In Support of New Music
Over the next few months, we’ll be sharing case studies that illuminate networks of support for new American music, as presented by a panel of musicologists at the third annual New Music Gathering this past May. The full series is indexed here.
How is new music supported?
At the third annual New Music Gathering this past May, a panel of musicologists suggested a variety of answers to this question. In ideal scenarios, new music is sustained at multiple levels: financial, social, aesthetic, and emotional. Over the next few months, we’ll share case studies that illuminate networks of support for new American operas, as well as the interpersonal relationships and ethics that nourish new music communities from Chicago to Stockholm. We’ll also look at where support falls short, and explore what lessons these failures offer.
Thank you to NewMusicBox for hosting this series, to New Music Gathering for creating a space for productive dialogue, and to our families, friends, and institutions for supporting our scholarship.
What Do You Think? By John Pippen
How do we critique each other’s work? What is at stake in such a conversation? For every successful endeavor, there are more failures. As I became aware of this contingency, “What do you think?” became an increasingly high-stakes question.
How OPERA America Has Supported New Works By Sasha Metcalf
In the 1980s, OPERA America members became concerned with the dearth of new American operas and the stagnation of standard European repertoire. In response to this perceived crisis, they decided to take action. But the need for financial support was only part of the problem.
How to Produce Opera Outside the Opera House By Ryan Ebright
How do you get an opera company to produce an opera that’s not really an opera? You don’t—you do it yourself. But it takes a network of support.
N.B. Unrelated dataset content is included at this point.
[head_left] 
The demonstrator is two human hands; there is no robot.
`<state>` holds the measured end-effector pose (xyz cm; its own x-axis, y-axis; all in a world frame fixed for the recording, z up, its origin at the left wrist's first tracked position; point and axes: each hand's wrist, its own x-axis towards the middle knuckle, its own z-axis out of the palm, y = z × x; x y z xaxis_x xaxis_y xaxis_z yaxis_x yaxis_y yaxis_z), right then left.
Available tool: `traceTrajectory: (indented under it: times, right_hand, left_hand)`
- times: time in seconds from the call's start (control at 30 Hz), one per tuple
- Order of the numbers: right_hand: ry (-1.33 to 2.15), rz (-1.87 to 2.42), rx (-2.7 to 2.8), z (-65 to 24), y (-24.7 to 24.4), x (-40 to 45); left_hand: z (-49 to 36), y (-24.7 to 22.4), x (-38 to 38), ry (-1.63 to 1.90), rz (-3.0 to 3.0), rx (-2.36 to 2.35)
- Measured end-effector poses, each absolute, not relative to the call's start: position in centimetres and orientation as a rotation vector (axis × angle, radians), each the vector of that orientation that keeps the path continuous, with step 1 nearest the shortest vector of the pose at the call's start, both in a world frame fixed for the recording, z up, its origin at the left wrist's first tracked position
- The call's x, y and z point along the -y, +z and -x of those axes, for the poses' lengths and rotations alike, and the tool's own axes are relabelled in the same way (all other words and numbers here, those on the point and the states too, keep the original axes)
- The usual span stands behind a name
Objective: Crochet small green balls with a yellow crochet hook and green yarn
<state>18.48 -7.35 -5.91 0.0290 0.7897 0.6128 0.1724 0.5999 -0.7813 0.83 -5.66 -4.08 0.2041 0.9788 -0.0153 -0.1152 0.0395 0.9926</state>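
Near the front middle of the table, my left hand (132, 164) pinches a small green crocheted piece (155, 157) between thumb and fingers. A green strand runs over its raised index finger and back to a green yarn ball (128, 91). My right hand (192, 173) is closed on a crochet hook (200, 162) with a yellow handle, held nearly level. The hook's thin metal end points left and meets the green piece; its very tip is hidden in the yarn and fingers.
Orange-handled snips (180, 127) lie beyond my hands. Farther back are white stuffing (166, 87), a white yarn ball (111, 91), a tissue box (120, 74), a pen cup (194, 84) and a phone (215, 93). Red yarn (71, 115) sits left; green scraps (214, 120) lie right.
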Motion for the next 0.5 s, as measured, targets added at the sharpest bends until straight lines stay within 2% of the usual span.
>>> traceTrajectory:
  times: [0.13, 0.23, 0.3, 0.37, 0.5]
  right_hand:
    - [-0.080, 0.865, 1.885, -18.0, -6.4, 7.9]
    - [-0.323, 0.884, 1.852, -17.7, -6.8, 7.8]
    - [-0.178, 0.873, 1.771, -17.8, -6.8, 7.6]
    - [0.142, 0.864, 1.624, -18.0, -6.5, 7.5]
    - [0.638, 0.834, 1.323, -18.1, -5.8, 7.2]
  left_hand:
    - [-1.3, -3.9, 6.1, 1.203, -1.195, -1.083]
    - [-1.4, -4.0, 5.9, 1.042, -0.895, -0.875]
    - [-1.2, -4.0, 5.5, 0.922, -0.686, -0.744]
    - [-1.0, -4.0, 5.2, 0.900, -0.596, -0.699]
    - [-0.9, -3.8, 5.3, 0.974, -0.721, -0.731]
Ryan Ebright explores the personal connections and professional collaborators that allowed Steve Reich and Beryl Korot to self-produce their first video opera The Cave.
Amateur Hour: Karin Rehnqvist, The City’s Choir, and the Gift that Kept Giving By Per Broman
Karin Rehnqvist was never afraid of being labeled a composer for amateurs (nor was she afraid of being labeled a feminist), and after numerous commissions from professional ensembles and international performances, she didn’t have to prove herself. The amateur path she started on actually showed itself to be an ideal schooling in outreach and entrepreneurship.
New Horizons, Old Barriers By Will Robin
Funded by the organization Meet The Composer, the New York Philharmonic’s Horizons festivals represented a major shift in how new music was supported in the 1980s, as composers newly embraced the orchestra, turned away from academia, and entered the classical music marketplace. But declining to properly represent the diversity of the American musical landscape was one of its failures.